Он ушёл. Лавина схлынула. Киоко вспомнила, что нужно дышать.
Вдох – аромат жимолости растаял.
Выдох – искры безумного огня больше не кололи пальцы.
Лавина схлынула, но вместо облегчения пришло опустошение. Только узнав, каково быть наполненной чувствами, Киоко поняла, насколько она пуста.
* * *
Норико увидела Хотэку ещё до того, как он подошёл к Киоко, подслушала их разговор и усмехнулась отношению Иоши. Самурай полагал, что отлично скрывает свою ненависть, но все его тело кричало, как невыносимо ему слушать о занятиях Киоко. Да, он точно её любит. Или, во всяком случае, считает своей. Норико не знала, что хуже.
Когда Хотэку ушёл, она тенью последовала за ним. Он двигался быстро и бесшумно. Люди так не умеют. Хорошо, что она бакэнэко. Норико на мягких лапах легко перескакивала от куста к кусту, от дерева к дереву. Ей не нужно было видеть – только чувствовать запах, и теперь она знала, какой он. Не потеряет.
Когда Норико поняла, что Хотэку покинул дворец, её первым желанием было махнуть на него хвостом и вернуться. Но она слишком долго была единственным ёкаем во всём дворце, чтобы упускать эту птицу. Пришлось выйти за ворота. Впервые с того мгновения, как она в них вошла.
На рынке уже суетились люди, и их становилось всё больше. Чтобы не лезть под ноги, Норико забралась на крышу одной из палаток и вынюхивала Хотэку оттуда. Отыскать его запах в разнообразии человеческой вони было не так-то просто, но ей удалось уловить необычное сочетание и понять, в какую сторону смотреть.

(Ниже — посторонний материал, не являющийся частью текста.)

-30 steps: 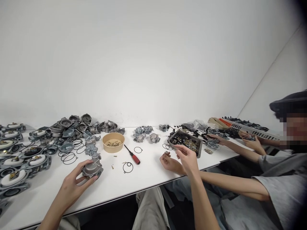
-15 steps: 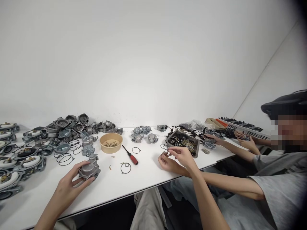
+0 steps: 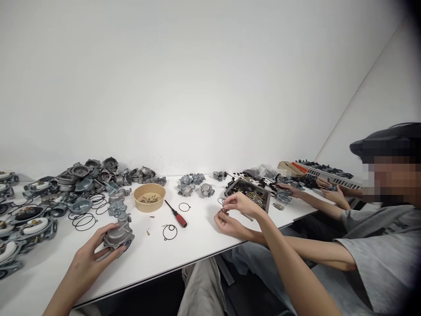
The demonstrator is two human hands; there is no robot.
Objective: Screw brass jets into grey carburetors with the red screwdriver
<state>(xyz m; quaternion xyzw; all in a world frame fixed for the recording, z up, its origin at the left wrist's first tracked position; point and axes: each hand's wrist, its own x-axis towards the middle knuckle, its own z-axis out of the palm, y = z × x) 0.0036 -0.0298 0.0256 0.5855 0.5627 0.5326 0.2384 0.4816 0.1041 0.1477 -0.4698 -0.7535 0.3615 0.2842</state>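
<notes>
My left hand [image 3: 88, 254] grips a grey metal carburetor [image 3: 119, 236], which rests on the white table [image 3: 138, 267], fingers on one side and thumb along the front. Over the tray's near corner, my right hand [image 3: 241, 205] pinches its fingertips beside a co-worker's hand [image 3: 228, 224]; whatever small thing lies between them is too small to name. Between my hands lie a screwdriver [image 3: 180, 219] with a red and black handle, a black ring gasket [image 3: 170, 238] with a small ring inside it, and a few small brass screws [image 3: 148, 232].
A round cardboard bowl [image 3: 149, 209] holds small screws. Left of it are piled carburetor parts [image 3: 79, 171] and black gaskets [image 3: 86, 221]. On the right, a metal tray [image 3: 267, 202] contains mixed small parts. Co-workers [image 3: 378, 250] sit there, one's arm reaching across under mine.
The view has turned slightly right, so the table things sit further left. My right hand's fingertips are lower and closer to the co-worker's hand. My left hand keeps its hold on the carburetor.
</notes>
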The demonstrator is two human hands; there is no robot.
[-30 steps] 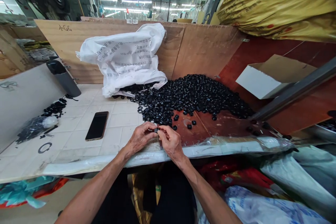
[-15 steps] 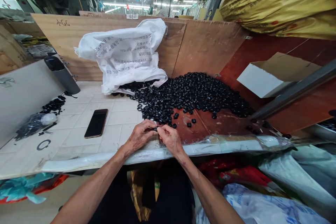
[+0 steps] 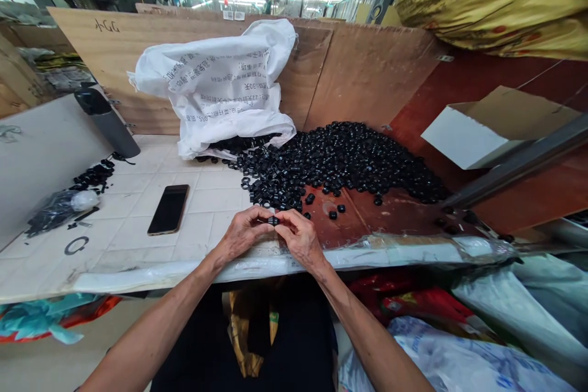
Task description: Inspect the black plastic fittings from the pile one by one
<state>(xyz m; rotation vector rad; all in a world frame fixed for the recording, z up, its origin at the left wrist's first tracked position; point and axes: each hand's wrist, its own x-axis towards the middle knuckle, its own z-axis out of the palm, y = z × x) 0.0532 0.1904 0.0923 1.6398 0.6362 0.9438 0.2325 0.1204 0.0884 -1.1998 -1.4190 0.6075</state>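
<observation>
Black part (image 3: 273, 220) | left hand (image 3: 243, 233), right hand (image 3: 299, 236) pinching | near table edge (image 3: 138, 277) | pile (image 3: 340, 156) beyond

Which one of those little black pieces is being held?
The black piece pinched between the left hand and right hand; the others that show lie in the pile or loose nearby.

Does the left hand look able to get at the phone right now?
Probably yes: nothing visible stands between the left hand and the phone, though its fingers are busy with a small black part.
</observation>
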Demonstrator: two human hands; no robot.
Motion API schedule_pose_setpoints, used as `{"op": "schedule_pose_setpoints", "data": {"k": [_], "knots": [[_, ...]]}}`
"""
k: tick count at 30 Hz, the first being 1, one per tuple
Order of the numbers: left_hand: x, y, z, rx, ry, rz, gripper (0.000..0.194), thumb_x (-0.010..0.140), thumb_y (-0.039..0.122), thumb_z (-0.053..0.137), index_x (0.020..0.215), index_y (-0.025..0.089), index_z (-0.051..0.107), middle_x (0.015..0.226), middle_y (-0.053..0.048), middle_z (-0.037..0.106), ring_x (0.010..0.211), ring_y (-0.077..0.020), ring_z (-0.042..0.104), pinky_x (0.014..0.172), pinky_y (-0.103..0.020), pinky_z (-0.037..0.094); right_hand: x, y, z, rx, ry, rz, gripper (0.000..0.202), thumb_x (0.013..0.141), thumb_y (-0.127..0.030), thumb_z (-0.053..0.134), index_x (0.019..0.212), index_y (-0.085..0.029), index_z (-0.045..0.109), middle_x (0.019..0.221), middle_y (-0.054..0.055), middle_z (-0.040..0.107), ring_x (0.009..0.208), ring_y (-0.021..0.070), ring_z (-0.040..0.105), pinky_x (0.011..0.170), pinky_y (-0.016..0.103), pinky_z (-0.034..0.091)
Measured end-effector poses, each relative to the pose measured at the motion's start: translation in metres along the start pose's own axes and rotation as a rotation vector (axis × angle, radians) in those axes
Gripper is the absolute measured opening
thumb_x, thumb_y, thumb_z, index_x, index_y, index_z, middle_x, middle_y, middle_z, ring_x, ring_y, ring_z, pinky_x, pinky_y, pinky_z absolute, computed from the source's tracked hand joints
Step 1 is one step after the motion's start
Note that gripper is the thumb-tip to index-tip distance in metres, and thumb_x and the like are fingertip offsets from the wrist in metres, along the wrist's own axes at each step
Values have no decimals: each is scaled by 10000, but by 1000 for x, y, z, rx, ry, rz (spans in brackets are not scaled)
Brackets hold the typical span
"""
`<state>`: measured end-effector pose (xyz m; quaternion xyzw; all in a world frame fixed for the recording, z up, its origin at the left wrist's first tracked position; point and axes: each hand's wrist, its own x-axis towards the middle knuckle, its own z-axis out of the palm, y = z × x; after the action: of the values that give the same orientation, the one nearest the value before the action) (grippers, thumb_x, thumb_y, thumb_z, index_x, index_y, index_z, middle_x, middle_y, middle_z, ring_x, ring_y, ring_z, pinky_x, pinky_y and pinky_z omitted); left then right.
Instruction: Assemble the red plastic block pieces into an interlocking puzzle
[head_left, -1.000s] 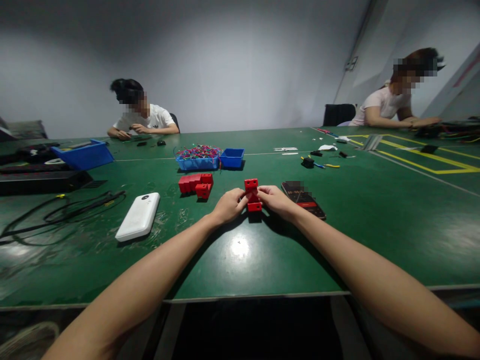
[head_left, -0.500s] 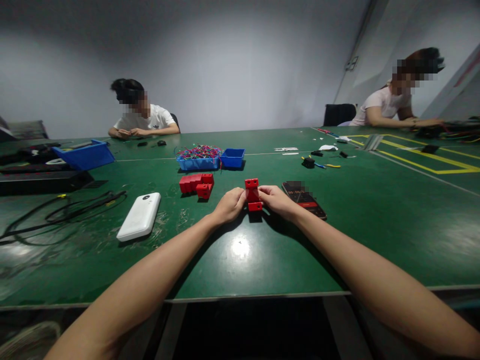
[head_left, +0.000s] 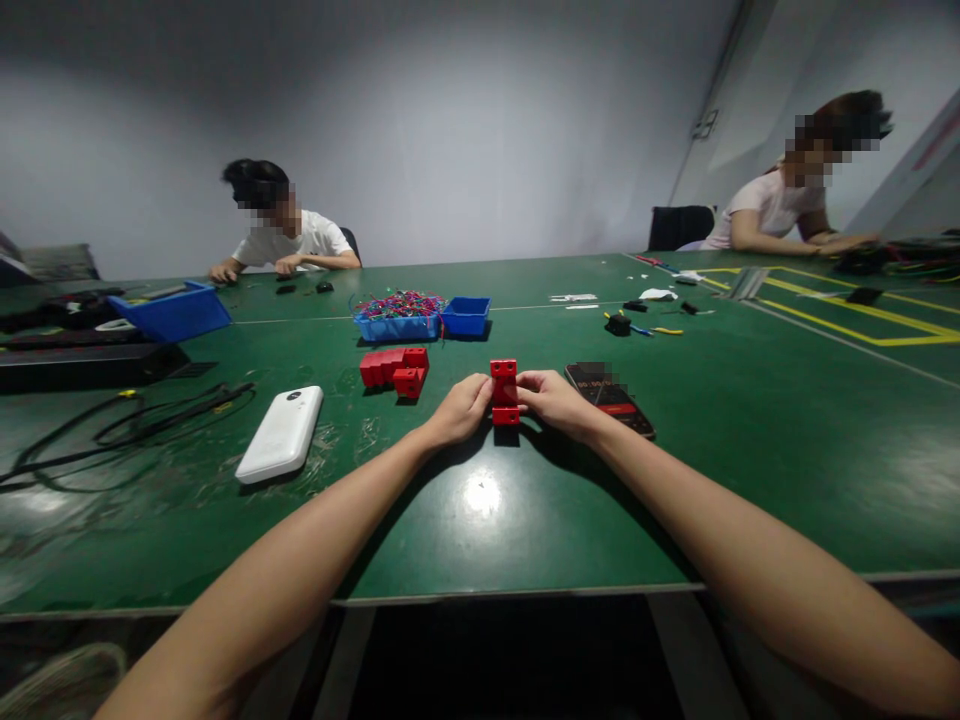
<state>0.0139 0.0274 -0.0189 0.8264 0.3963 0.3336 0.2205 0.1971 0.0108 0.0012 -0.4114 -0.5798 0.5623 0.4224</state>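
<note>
Between my two hands, a red block-like part [head_left: 505, 392] with round holes at its upper and lower ends stands over the green table. My left hand [head_left: 463, 407] pinches its left side, fingers pressed together. From the other side, my right hand [head_left: 553, 399] grips the same part with thumb and fingertips. Several more red parts [head_left: 395, 371] of a similar look sit close together, left of and beyond my left hand. A phone [head_left: 611, 400] with a lit screen showing digits lies just right of my right hand.
A white power-bank-like device [head_left: 281, 435] and black cables [head_left: 172, 420] lie to the left. Farther back are a blue tray [head_left: 397, 327] heaped with coloured wires, a second blue tray [head_left: 466, 317], and pliers [head_left: 666, 331]. Two people [head_left: 300, 235] sit across the table.
Both my hands keep their hold on the red part, which looks slightly more upright. Across the table on the left, the person's hands have moved apart.
</note>
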Motion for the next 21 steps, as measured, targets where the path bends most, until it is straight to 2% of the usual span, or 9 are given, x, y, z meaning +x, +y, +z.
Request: {"op": "schedule_pose_setpoints", "data": {"k": [4, 8, 16, 21], "knots": [[0, 0, -2, -37, -13, 3, 416, 987, 409, 274, 937, 142, 589, 932, -80, 620, 867, -180, 571, 838, -323, 467, 0, 0, 0, 5, -8, -19, 364, 570, -412, 858, 742, -142, 685, 731, 11, 695, 646, 124, 606, 695, 272, 493], [0, 0, -2, -33, -15, -6, 408, 983, 411, 282, 908, 149, 585, 901, -74, 621, 839, -179, 569, 820, -324, 468, 1, 1, 0, 4, -16, -25, 398, 559, -453, 851, 742, -139, 687, 706, 3, 695, 622, 116, 597, 649, 255, 476], [2, 0, -1, -32, -22, -21, 404, 977, 392, 285, 932, 147, 603, 943, -80, 638, 880, -185, 574, 868, -339, 463, 2, 2, 0, -26, 3, -24, 404, 558, -470, 844, 733, -142, 684, 688, 0, 692, 615, 123, 600, 646, 262, 477], [1, 1, -2, -54, -37, -4, 411, 979, 419, 283, 917, 147, 586, 910, -73, 633, 846, -178, 566, 819, -314, 466, 1, 1, 0, -12, -6, -34, 403, 553, -472, 845, 733, -151, 682, 681, -2, 687, 630, 133, 606, 673, 275, 484]]}}
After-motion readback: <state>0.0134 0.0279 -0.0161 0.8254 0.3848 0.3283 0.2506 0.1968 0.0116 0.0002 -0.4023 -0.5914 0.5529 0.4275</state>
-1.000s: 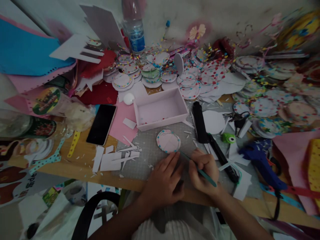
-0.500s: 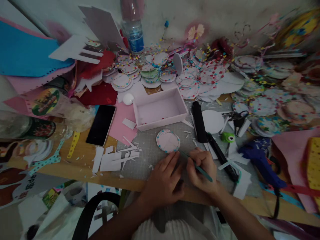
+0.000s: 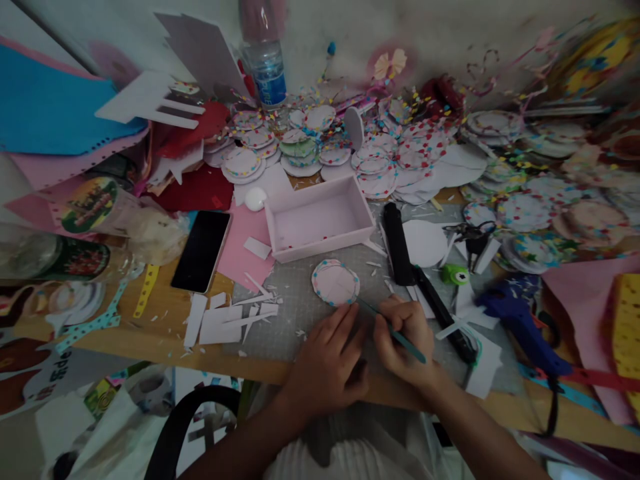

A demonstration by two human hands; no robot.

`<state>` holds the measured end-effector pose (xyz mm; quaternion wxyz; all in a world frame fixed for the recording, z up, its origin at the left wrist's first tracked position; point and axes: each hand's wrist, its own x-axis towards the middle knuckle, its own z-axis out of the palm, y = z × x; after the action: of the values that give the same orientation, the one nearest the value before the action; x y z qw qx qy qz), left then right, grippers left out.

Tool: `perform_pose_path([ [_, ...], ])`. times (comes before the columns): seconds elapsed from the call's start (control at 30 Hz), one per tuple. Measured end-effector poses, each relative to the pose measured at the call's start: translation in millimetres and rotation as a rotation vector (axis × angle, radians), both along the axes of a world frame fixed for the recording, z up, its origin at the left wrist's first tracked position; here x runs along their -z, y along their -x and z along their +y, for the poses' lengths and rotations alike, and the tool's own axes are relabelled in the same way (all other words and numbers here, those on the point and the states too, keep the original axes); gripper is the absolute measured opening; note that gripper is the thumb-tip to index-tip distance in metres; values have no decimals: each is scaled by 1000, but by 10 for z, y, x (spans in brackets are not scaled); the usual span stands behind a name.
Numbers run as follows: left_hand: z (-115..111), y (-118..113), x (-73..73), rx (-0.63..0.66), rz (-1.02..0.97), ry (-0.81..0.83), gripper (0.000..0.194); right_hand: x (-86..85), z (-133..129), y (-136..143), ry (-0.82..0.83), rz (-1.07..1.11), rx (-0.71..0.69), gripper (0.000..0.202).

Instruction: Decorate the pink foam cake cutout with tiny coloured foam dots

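Note:
A round white paper disc (image 3: 335, 283) with blue and red dots around its rim lies on the grey cutting mat (image 3: 295, 303). My left hand (image 3: 330, 360) rests flat below it, fingers stretched out and their tips at the disc's lower edge. In my right hand (image 3: 406, 337), closed in a pen-like grip, is a slim teal pointed tool (image 3: 410, 348); whether it is tweezers I cannot make out. The tool's thin tip points at the disc's lower right edge, close to my left fingertips. Just beyond the disc stands an open pale pink box (image 3: 320, 223) with a few red bits inside.
Dotted paper discs (image 3: 377, 163) are piled along the back. A phone (image 3: 201, 251) and paper scraps (image 3: 225, 323) lie left. On the right are a black stick-like object (image 3: 399, 243), a green punch (image 3: 454, 274) and a blue glue gun (image 3: 525, 323). A water bottle (image 3: 270, 73) stands behind.
Both hands, the disc and the teal tool keep nearly the same places. The whole view has shifted very slightly.

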<state>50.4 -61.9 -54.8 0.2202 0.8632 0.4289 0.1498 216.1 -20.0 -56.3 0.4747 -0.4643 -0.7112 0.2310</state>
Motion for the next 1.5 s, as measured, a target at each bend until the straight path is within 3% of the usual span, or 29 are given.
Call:
perform_pose_path([
  [1.27,7,-4,11,3,15,-46,60,78,-39,-19,69,-31,62,23],
  [1.5,10,14,7,8,16,-33,57,37,-39,-29,25,92,79,24],
])
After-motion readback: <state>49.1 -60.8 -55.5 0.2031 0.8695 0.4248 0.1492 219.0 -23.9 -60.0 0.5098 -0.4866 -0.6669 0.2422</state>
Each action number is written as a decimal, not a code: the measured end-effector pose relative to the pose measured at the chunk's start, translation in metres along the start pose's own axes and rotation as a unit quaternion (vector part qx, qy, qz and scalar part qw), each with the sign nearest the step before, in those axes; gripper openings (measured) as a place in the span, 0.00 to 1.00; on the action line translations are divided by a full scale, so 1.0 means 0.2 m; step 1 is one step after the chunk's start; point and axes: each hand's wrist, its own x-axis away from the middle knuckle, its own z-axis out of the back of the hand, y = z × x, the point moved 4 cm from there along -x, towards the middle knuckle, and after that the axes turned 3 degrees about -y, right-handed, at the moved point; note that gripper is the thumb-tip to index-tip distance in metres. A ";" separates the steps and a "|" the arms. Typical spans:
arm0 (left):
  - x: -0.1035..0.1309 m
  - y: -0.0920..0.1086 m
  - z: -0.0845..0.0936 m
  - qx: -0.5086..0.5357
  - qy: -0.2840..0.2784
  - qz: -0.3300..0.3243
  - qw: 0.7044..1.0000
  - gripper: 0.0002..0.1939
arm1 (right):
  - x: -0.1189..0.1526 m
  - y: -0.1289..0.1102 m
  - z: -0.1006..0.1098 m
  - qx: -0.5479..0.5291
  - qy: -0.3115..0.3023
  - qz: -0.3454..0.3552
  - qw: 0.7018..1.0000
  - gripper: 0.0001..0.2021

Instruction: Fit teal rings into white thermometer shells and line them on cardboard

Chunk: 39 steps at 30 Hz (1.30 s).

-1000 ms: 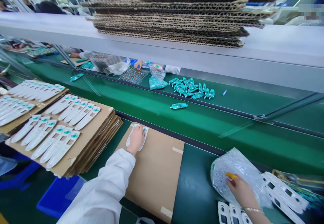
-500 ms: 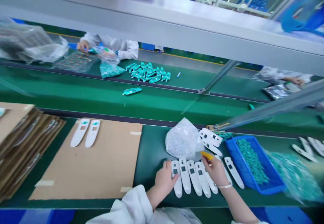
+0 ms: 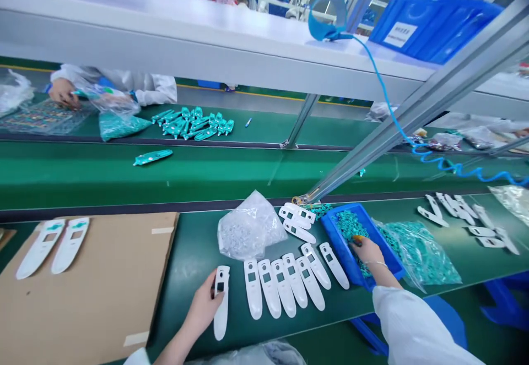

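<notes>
My left hand (image 3: 205, 305) holds a white handle-shaped shell (image 3: 222, 303) by its edges, left of a row of similar white shells (image 3: 283, 288) on the green table. My right hand (image 3: 369, 252) reaches into a blue bin (image 3: 356, 281) of small teal parts (image 3: 349, 224); its fingers are bent together near a bit of yellow, and what they grip is too small to tell. Behind the row lie a clear bag of small clear pieces (image 3: 243, 233) and a few more white shells (image 3: 298, 230).
Two white shells with teal pieces (image 3: 70, 245) lie on a cardboard sheet (image 3: 103, 299) at left. A bag of teal parts (image 3: 430, 252) sits right of the bin. A slanted metal post (image 3: 397, 117) rises behind. Across the green belt (image 3: 231, 175), a person's hands (image 3: 64, 92) handle parts.
The view has swung right. My left hand has taken a white shell and moved it left, apart from the row. My right hand has gone from the row into the blue bin.
</notes>
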 end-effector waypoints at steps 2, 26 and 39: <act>0.05 0.05 0.03 0.066 -0.001 0.008 0.998 0.31 | -0.03 0.02 -0.02 -0.016 -0.002 -0.018 1.000 0.14; 0.42 0.88 0.12 0.354 -0.222 -0.038 0.908 0.20 | 1.19 -1.43 -0.08 -0.473 -0.328 0.345 0.741 0.05; 0.51 0.83 0.41 0.286 -0.125 -0.150 0.938 0.15 | 1.41 -1.75 -0.01 -0.235 -0.174 0.550 0.782 0.05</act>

Зоркий глаз различил блеск доспехов и хвост длинных чёрных волос. Он купил свиток у торговки и зашагал обратно во дворец. Ох, и стоило ей тащиться за ним, если он возвращается?
Норико осмотрелась, спрыгнула на землю и бросилась к воротам. Ещё немного – и она дома.
– Куда?!
Загривок натянулся, всё тело повисло. Что за недоумок поднимает взрослых кошек вот так?
– Ты смотри, чёрный какой! – В морду уставилась жирная красная рожа. Норико хотела выцарапать ей глаза, но узнала одежду стражи и поняла, что это привратник.